For those of you heading out to the renovated Forest Hills Stadium, be sure to get there on time, because the Replacements are only one-third of a hot triple bill. Born and raised in Minneapolis before moving to Brooklyn, the Hold Steady is an inspired choice to play with the ’Mats. “They were the first band I saw that made me think I could be in a rock band,” lead singer and songwriter Craig Finn says on the DVD of 2011’s Color Me Obsessed, a documentary about his all-time-favorite group. A truly great live band that plays with energy and passion, after a brief hiatus the Hold Steady are back with Teeth Dreams, the exciting follow-up to the disappointing Heaven Is Whenever. The 2014 disc is a return to form for the group, filled with clever wordplay, inventive hooks, and Finn’s quirky, inviting voice, the sound of a man who loves that he’s in a rock-and-roll band. From the powerful drive of “Hope I Didn’t Frighten You” and “Spinners” to the epic ballad “Oaks,” the Hold Steady again sound like the band they were meant to be, living up to the promise of their breakthrough records, Separation Sunday and Boys and Girls in America. And when Finn sings, “You came back to us / South Minneapolis / Said ’revenge exists outside of space and time’ / Out behind the Ambassador / Man, it feels kinda magical / I guess your friend can really move things with his mind” on “The Ambassador,” it’s as if he’s singing about Westerberg and the Replacements.
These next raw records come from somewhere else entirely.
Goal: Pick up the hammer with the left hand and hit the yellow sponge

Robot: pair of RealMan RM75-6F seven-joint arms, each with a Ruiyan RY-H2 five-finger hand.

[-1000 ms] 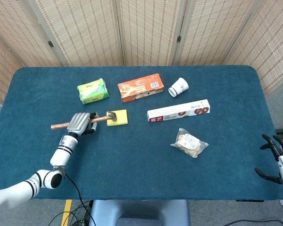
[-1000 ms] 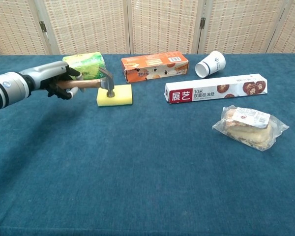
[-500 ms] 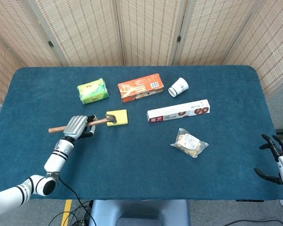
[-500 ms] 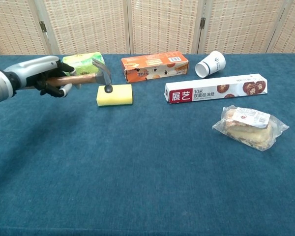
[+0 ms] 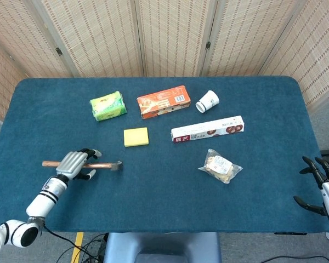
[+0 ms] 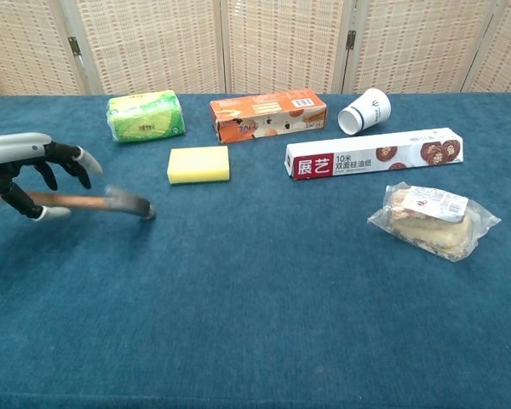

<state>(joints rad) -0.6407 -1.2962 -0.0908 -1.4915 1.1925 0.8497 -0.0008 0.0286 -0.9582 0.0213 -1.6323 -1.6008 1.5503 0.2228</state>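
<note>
The yellow sponge (image 5: 136,137) (image 6: 198,164) lies flat on the blue table (image 5: 164,197), with nothing on it. The hammer (image 5: 105,164) (image 6: 102,203) has a wooden handle and a metal head. It lies level at the table's front left, low over or on the cloth, and blurred in the chest view. Its head points right, well in front of the sponge. My left hand (image 5: 72,162) (image 6: 25,170) is over the handle's rear part with its fingers spread and lifted off the wood. My right hand (image 5: 322,183) hangs open past the table's right edge.
A green packet (image 5: 107,106) sits at the back left, an orange box (image 5: 163,102) behind the sponge and a tipped paper cup (image 5: 207,101) beside it. A long red-and-white box (image 5: 207,129) and a bagged snack (image 5: 220,166) lie to the right.
My left hand swung the hammer off the sponge, back and down to the front left. Its fingers, which were wrapped round the handle, have spread apart. The right hand is unchanged.
</note>
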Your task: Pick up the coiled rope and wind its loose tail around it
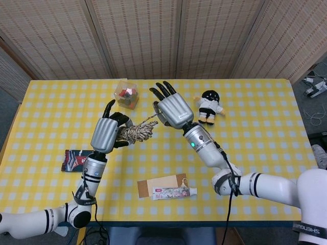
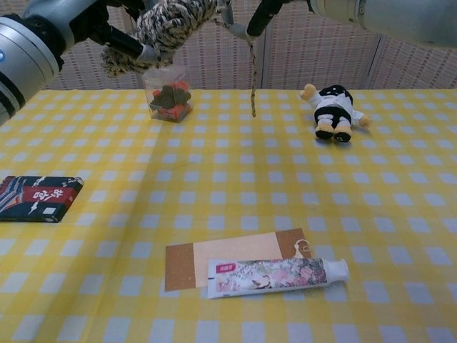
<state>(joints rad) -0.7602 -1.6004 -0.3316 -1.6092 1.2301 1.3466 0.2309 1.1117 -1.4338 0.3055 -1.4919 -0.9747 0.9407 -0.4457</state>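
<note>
The coiled rope (image 1: pixel 136 132), speckled beige and black, is held off the table in my left hand (image 1: pixel 106 133), whose fingers curl around its left end. In the chest view the coil (image 2: pixel 170 25) sits high at the top left. Its loose tail (image 2: pixel 252 75) runs right from the coil to my right hand (image 1: pixel 173 111), then hangs straight down over the table. My right hand is raised just right of the coil and pinches the tail near its fingertips (image 2: pixel 258 17); the other fingers point up and spread.
A clear box of red pieces (image 1: pixel 126 95) stands behind the hands. A black and white plush doll (image 1: pixel 209 107) lies to the right. Near the front edge are a toothpaste tube (image 1: pixel 173 192) on a cardboard card (image 1: pixel 159 184), and a dark packet (image 1: pixel 75 159) at the left.
</note>
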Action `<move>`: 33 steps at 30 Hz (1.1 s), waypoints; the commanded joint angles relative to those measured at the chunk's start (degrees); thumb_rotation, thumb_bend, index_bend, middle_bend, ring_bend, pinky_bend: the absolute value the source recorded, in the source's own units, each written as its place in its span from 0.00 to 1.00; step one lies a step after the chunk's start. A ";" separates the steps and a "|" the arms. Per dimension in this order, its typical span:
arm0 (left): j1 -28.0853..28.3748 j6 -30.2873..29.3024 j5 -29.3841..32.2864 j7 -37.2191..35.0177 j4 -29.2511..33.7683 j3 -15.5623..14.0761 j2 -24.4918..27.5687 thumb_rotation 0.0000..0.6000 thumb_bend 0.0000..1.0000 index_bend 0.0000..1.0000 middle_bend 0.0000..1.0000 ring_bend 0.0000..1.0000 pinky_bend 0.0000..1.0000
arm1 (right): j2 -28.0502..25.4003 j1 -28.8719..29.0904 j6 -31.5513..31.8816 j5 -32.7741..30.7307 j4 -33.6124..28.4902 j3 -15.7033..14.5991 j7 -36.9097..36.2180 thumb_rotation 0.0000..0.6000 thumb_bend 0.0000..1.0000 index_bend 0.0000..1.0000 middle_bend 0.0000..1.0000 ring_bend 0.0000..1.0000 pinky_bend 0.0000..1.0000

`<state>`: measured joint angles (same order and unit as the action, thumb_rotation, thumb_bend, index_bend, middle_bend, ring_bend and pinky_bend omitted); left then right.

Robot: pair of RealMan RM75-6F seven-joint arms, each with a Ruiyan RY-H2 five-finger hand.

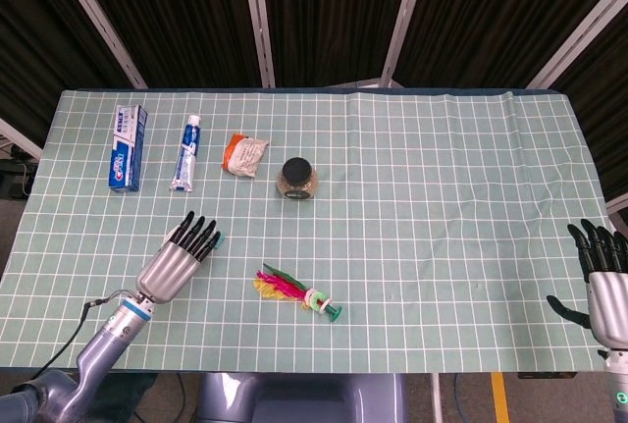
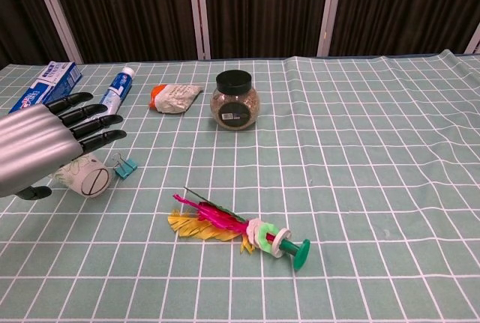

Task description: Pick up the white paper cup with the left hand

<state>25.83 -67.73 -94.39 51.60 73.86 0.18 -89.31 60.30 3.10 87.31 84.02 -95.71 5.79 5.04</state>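
Observation:
The white paper cup [image 2: 86, 175] lies on its side on the table, its round end facing the chest camera. In the head view it is hidden under my left hand [image 1: 182, 256]. That left hand [image 2: 45, 147] hovers flat over the cup with its fingers stretched straight and apart, holding nothing. Whether the palm touches the cup I cannot tell. My right hand [image 1: 603, 281] stays at the table's right edge, fingers spread upward and empty; only the head view shows it.
A small blue binder clip [image 2: 125, 165] lies just right of the cup. Behind are a toothpaste box [image 1: 128, 146], a toothpaste tube [image 1: 186, 153], a crumpled packet [image 1: 243, 154] and a black-lidded jar [image 1: 297, 178]. A feathered shuttlecock toy [image 1: 294, 290] lies mid-front.

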 commanded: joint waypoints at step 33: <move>0.04 -5.54 5.14 -28.95 2.52 5.07 0.57 1.00 0.00 0.46 0.41 0.42 0.47 | -0.02 0.15 -0.31 -0.03 0.13 -0.04 -0.34 1.00 0.00 0.00 0.00 0.00 0.00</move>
<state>25.80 -72.84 -93.78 33.46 68.78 1.29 -93.08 60.26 3.23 87.02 83.99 -95.56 5.77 4.68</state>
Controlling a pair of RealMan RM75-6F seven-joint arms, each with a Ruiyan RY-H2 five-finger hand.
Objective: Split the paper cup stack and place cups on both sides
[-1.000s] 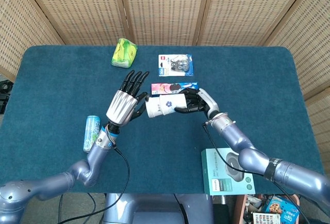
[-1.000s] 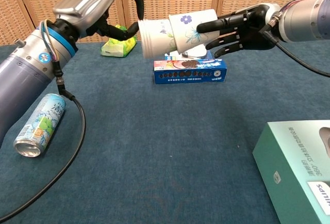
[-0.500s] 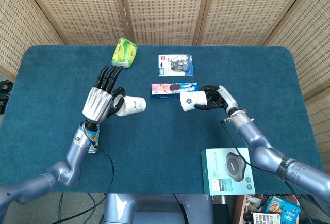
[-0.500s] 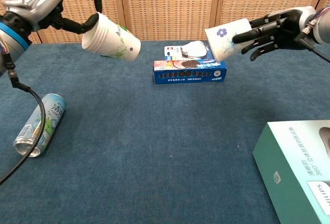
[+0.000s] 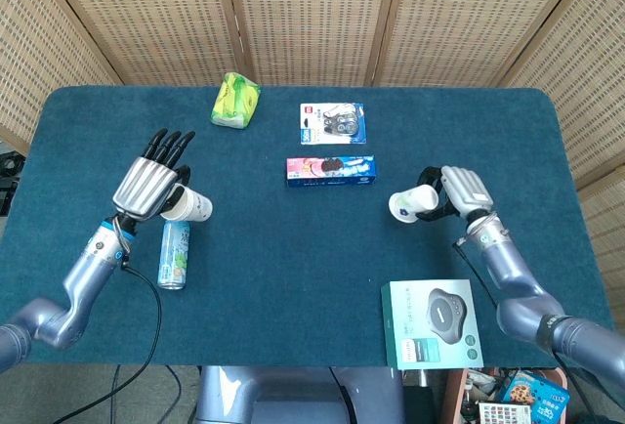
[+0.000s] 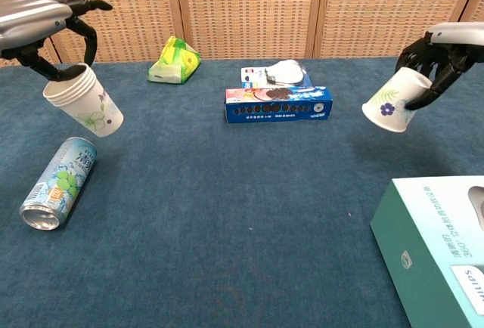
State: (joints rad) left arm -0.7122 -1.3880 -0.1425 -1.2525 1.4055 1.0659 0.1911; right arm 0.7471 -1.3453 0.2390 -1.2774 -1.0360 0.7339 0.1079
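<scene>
A stack of paper cups (image 6: 82, 101) is being gripped by the left hand (image 5: 149, 184) and held tilted above the blue table (image 5: 293, 277), just over a lying drink can (image 6: 59, 182). A single flowered cup (image 6: 392, 109) is being pinched, mouth angled downward, in the right hand (image 5: 459, 191) at the opposite side, with a cookie box (image 5: 330, 168) lying between them.

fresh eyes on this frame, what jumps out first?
The two hands held wide apart above the blue table, each holding paper cups: the left hand grips a nested stack of cups at the left side, above a drink can lying on its side; the right hand holds a single cup tilted at the right. Between them lies a blue cookie box.
</scene>
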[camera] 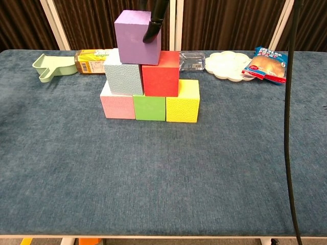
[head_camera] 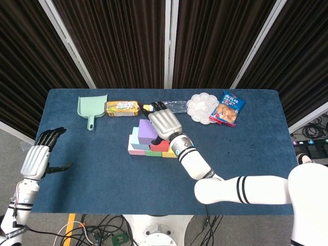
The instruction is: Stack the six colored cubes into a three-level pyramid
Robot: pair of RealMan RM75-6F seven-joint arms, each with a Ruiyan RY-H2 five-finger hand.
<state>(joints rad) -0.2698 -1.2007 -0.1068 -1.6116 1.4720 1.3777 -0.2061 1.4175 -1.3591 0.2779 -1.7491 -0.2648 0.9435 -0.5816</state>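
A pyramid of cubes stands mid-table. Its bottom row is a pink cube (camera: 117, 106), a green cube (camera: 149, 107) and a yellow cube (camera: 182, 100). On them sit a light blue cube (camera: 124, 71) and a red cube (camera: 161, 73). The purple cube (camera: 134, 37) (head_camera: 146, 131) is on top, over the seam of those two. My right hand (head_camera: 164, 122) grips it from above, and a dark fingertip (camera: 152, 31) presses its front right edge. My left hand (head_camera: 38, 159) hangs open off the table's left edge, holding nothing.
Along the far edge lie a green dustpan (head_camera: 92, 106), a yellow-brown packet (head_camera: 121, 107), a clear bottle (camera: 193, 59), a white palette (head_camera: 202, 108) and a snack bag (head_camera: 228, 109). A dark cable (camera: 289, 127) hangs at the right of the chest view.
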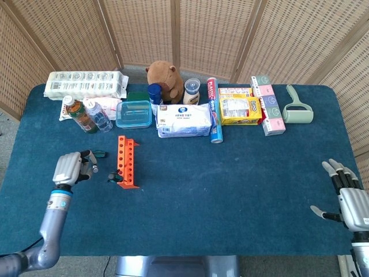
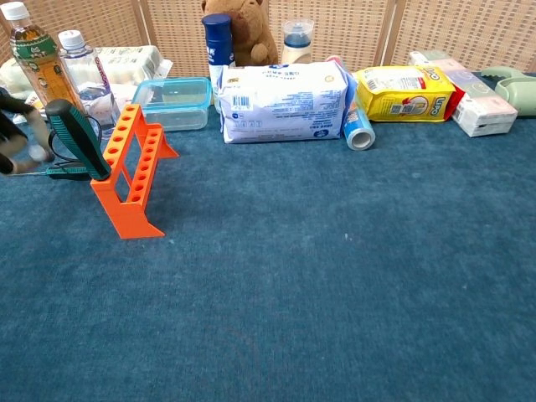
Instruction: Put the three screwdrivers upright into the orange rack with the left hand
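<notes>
The orange rack (image 1: 127, 161) (image 2: 134, 167) stands on the blue table left of the middle. One screwdriver with a dark green handle (image 1: 114, 179) (image 2: 77, 138) is stuck in the rack's near end and leans to the left. A second, thin screwdriver with a teal handle (image 1: 100, 154) (image 2: 67, 172) lies flat on the cloth left of the rack. My left hand (image 1: 72, 168) (image 2: 12, 138) hovers at that screwdriver's shaft end with fingers spread and nothing in it, and it hides the shaft. My right hand (image 1: 346, 196) rests open at the table's right edge. No third screwdriver shows.
Two bottles (image 1: 83, 114) and a clear plastic box (image 1: 134, 113) stand just behind the rack. Further back are an egg carton (image 1: 86, 83), a wipes pack (image 1: 184, 120), a plush toy (image 1: 164, 78) and boxes (image 1: 239, 109).
</notes>
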`<action>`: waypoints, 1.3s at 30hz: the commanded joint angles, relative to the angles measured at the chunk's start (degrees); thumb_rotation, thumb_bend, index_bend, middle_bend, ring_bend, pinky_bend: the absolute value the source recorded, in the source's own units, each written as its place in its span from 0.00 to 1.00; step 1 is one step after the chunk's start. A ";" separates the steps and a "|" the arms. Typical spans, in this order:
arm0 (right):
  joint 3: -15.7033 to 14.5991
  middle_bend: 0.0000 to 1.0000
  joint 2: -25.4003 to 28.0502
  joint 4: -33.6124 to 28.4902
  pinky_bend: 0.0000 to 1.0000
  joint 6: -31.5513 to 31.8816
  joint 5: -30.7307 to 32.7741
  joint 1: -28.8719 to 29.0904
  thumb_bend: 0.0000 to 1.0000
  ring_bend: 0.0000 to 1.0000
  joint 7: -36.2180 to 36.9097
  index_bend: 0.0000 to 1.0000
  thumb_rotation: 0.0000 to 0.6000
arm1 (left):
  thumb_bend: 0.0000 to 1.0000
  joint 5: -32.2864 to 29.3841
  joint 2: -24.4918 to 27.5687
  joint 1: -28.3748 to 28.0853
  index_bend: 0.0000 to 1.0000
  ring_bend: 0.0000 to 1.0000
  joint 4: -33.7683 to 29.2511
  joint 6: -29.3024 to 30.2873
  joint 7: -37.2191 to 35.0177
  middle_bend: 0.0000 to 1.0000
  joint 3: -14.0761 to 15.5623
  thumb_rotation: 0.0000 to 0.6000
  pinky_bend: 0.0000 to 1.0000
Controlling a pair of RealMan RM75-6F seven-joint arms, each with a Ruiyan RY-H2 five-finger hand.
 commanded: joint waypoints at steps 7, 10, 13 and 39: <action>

Opening the show is Providence’s Deer Tick, whose most recent album, Negativity, came out in 2013, following a 2012 EP the band had the audacity to name Tim. Led by singer and songwriter John McCauley, the five-piece has been known to play a fiery cover of the Replacements classic “Can’t Hardly Wait,” which features one of the sweetest guitar lines in the history of alternative music. During this tour, Deer Tick has also been covering the Hold Steady, and the Hold Steady has been covering Deer Tick, so it’s all become a kind of mutual admiration society. (You can also find Finn and fellow Steady Holder Tad Kubler covering the ’Mats’ “Within Your Reach,” “Color Me Impressed,” and “Hootenanny” here.) But it all starts and ends with the Replacements, who once famously proclaimed, “Children by the million sing for Alex Chilton when he comes ’round / They sing, ‘I’m in love. / What’s that song? I’m in love / with that song.” The same can be said for Westerberg, whether you consider this a welcome reunion or not.